Total SA (NYSE: TOT): The French oil major hasn't been mentioned as a potentials suitor for Gulf Keystone yet, but it may want to consider at least a bid for the British firm. If nothing else, that could keep Shell or BP honest and maybe drive the price higher for Total's two larger European rivals. Or Total could just buy Gulf Keystone because it can afford to and wants to expand in Iraq.


Traders who believe that energy sector M&A is going to pick up might want to consider the following trades:
  • SPDR S&P Oil & Gas Exploration & Production ETF (NYSE: XOP). This ETF is loaded with potential targets and buyers.
  • SPDR S&P International Energy Sector ETF (NSYE: IPW). This ETF is more applicable for the Gulf Keystone situation as it is home to Shell, Total and friends.
  • Short Exxon Mobil if speculation increases the company is going to make a big acquisition that could drive the shares down in the near-term.
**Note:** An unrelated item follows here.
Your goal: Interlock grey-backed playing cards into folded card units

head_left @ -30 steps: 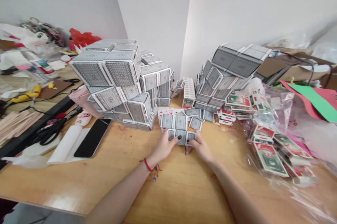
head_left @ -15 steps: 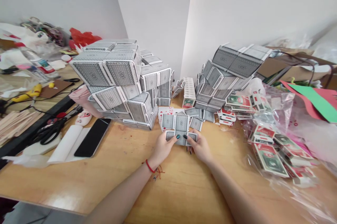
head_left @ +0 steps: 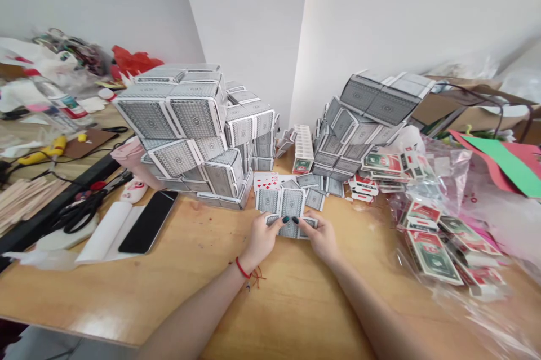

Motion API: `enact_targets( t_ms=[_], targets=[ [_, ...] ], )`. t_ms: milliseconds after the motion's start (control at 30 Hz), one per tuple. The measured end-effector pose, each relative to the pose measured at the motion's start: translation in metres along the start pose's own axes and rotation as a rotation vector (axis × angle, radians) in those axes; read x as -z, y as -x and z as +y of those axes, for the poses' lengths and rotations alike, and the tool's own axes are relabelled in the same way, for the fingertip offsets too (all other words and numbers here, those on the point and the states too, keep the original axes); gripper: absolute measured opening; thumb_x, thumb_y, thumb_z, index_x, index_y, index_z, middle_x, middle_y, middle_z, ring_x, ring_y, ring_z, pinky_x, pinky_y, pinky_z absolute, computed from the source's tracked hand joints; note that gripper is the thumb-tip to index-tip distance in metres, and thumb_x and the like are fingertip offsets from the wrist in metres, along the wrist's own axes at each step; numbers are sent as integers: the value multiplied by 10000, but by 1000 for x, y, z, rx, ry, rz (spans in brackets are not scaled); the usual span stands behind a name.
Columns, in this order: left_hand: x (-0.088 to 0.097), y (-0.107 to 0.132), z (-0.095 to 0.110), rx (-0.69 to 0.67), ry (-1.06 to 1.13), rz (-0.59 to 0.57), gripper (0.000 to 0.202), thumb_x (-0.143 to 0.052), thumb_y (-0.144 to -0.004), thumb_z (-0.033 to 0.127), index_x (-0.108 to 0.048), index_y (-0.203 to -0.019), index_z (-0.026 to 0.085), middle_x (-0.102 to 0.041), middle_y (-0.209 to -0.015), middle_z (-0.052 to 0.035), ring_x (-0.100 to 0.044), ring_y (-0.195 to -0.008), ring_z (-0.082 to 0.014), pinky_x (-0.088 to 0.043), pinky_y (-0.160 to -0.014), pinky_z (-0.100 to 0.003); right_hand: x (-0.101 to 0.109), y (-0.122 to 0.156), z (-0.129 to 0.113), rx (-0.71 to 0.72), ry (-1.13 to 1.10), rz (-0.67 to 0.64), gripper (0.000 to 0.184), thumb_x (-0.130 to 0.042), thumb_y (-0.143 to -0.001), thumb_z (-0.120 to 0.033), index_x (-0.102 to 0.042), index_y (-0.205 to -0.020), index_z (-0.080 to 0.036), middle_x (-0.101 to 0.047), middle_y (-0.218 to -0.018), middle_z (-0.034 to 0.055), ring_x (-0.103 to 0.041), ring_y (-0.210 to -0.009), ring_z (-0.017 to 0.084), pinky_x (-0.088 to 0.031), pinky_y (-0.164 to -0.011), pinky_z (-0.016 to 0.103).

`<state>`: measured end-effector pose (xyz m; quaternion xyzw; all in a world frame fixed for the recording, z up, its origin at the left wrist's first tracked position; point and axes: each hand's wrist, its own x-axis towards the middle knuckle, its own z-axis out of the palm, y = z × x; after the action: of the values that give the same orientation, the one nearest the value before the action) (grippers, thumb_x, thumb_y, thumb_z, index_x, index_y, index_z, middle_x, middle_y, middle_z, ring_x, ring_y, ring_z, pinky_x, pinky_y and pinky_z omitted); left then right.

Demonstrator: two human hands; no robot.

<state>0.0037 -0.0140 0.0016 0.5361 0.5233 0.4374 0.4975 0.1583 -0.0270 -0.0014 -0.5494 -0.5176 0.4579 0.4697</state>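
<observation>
Nearest, over the wooden table [head_left: 279, 315], the left hand [head_left: 262, 236], wearing a red bracelet [head_left: 243, 267], is clamping the near left part of a group of playing cards [head_left: 291, 202] between thumb and fingers, and the right hand [head_left: 323, 236] is clamping the near right part; the right fingers are partly hiding underneath. A second ago the right thumb was resting farther out; now it is pressing closer in, and the dark-nailed thumbs are almost meeting over the middle card. That is probably giving the cards a more even grip, with the side cards seemingly tilting. Just beyond, loose cards [head_left: 315, 199] are lying patterned side up. Farther back, the left stack [head_left: 196, 115] and the right stack [head_left: 367, 100] of card-covered blocks are standing unchanged before the wall [head_left: 249, 10].
</observation>
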Motion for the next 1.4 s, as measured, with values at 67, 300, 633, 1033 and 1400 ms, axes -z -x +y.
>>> enact_targets(
  t_ms=[67, 300, 633, 1033, 1400],
  targets=[
    [1, 0, 1, -29, -16, -26, 250, -586, -694, 386, -594, -676, 137, -561, -582, -2, -485, -574, -128, -376, -565, -228, -1, 0, 0, -44, -47, 24, 332, -612, -661, -483, -563, -650, -155, -463, -542, -14, -403, -489, 106, -325, -460, 224],
    [5, -3, 5, 27, 159, -150, 280, -647, -644, 363, -636, -813, 140, -644, -758, -47, -564, -764, -189, -434, -689, -273, 7, -4, 1, -122, -142, -52, 378, -539, -689, -557, -583, -696, -181, -561, -606, 16, -519, -567, 162, -414, -507, 259],
    [5, -5, 2, 80, 288, -201, 363, -673, -624, 346, -623, -914, 133, -662, -884, -72, -585, -832, -202, -433, -791, -324, 8, -7, 5, -74, -255, -169, 368, -525, -727, -526, -539, -885, -194, -629, -796, 35, -586, -751, 191, -463, -718, 320],
    [-6, -1, -4, 107, 89, 108, 376, -484, -737, 500, -589, -660, 148, -577, -576, -4, -522, -663, -151, -396, -625, -227, -15, 4, 13, -120, -241, -22, 393, -350, -786, -581, -495, -871, -226, -620, -798, 49, -577, -817, 234, -473, -607, 311],
    [-4, -7, -4, 171, 481, -35, 435, -487, -720, 537, -618, -838, 140, -646, -731, -66, -578, -813, -209, -428, -751, -311, -6, -2, 3, -98, -223, -51, 322, -466, -748, -537, -508, -800, -222, -571, -646, 6, -544, -611, 175, -433, -509, 271]
  ],
)
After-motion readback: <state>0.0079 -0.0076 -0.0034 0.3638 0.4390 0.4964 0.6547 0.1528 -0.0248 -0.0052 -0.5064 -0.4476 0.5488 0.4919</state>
Traders who believe that energy M&A is going to cool off may consider alternative positions:
  • Long Exxon Mobil because that means the company won't overpay for a big deal and it will keep more cash on hand.
  • Long the ProShares UltraShort Oil & Gas (NYSE: DUG). Less energy M&A could suppress oil stock prices.
  • Long the energy Select Sector SPDR (NYSE: XLE). This ETF is loaded with potential buyers and if they're not making deals, it's not all bad because that's more cash for dividends and buybacks.
Neither Benzinga nor its staff recommend that you buy, sell, or hold any security. We do not offer investment advice, personalized or otherwise. Benzinga recommends that you conduct your own due diligence and consult a certified financial professional for personalized advice about your financial situation.